Claro que fazes. Dissera-lhe enquanto caminhava na sua direcção. O que te digo é verdade. Eu tenho saudades mas é dos sentimentos daquela fase. De sentir que fui salvo, que a minha vida mudou verdadeiramente para melhor, naquele dia; que pertenço aos livros da história, não só em fotos, mas em relatos e que, honestamente,  a política é a melhor arma existente quando utilizada em favorecimento dos aflitos.
Ela parecera entender a forma da frase, mas não o conteúdo. Como pode alguém ter saudades da fase da vida em que mais sofreu e até um pai viu a ser morto à sua frente?! Ela nunca o iria entender. Mas, respeitava a dor e o silêncio de quem só conta tudo às paredes desertas e imaculadas de branco.
Sabes Mário, tenho dificuldade em entender.
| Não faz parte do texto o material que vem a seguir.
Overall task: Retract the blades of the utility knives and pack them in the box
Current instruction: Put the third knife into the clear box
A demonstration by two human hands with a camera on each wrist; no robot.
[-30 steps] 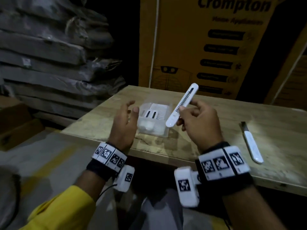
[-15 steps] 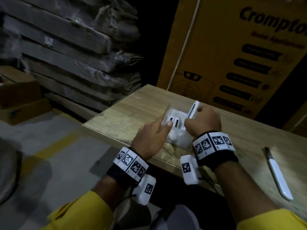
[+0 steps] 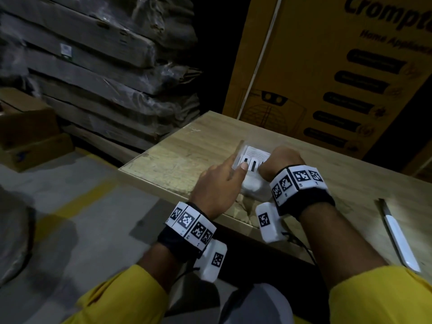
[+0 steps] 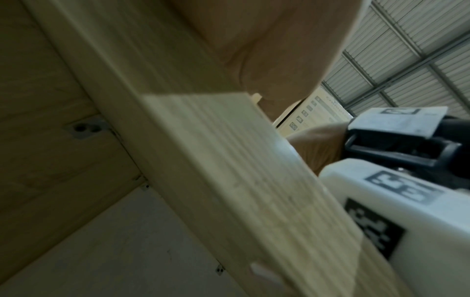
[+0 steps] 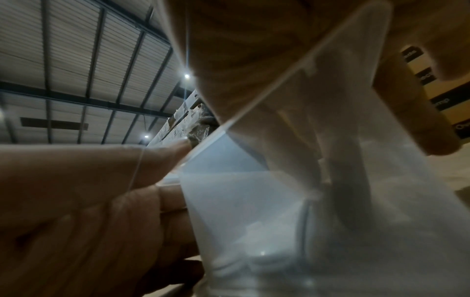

Como podes ter tu saudades do que passaste na suposta pior fase da tua vida?
É fácil de explicar, mas muito difícil de entender. Eu parei em silêncio a reformular as palavras que trazia aleatoriamente na algibeira. Foi a fase da minha vida em que me senti mais eu, mais livre, mais dono das minhas escolhas. Era só eu e eles, mas de modo egoísta, eu decidia por mim para dar-lhes tudo a eles! Porque o amanhã estava tão longe e o ontem já estava esquecido.
E agora queres ser verdadeiramente feliz como eras livre nessa fase?
Claro que sim. Mas não é assim tão fácil. Tenho-te a ti, tu tens-me a mim e precisamos um do outro para sermos nós!
Eu sei que não. Mas estive a pensar... Já estamos juntos há 5 anos. Eu gosto de ti, tu gostas de mim, trabalhamos, temos casa. Acho que temos o que é preciso para dar certo que é a força de vontade... Ele interrompe-me a ler-me o pensamento como sempre faz nos momentos em que mais preciso de desabafar.
Sim, eu quero ter um filho teu.
Queres? Pergunto-lhe num som inaudível.
Anda cá... E fui tomar banho pela segunda vez, mas um banho de alma.



Este texto que me saltou das mãos agora mesmo sobre o teclado é dedicado a quem nunca conheci, mas que entrou na minha vida com a força estrondosa de quem agarra a vida e não a quer largar. É dedicado a Manuel Forjaz.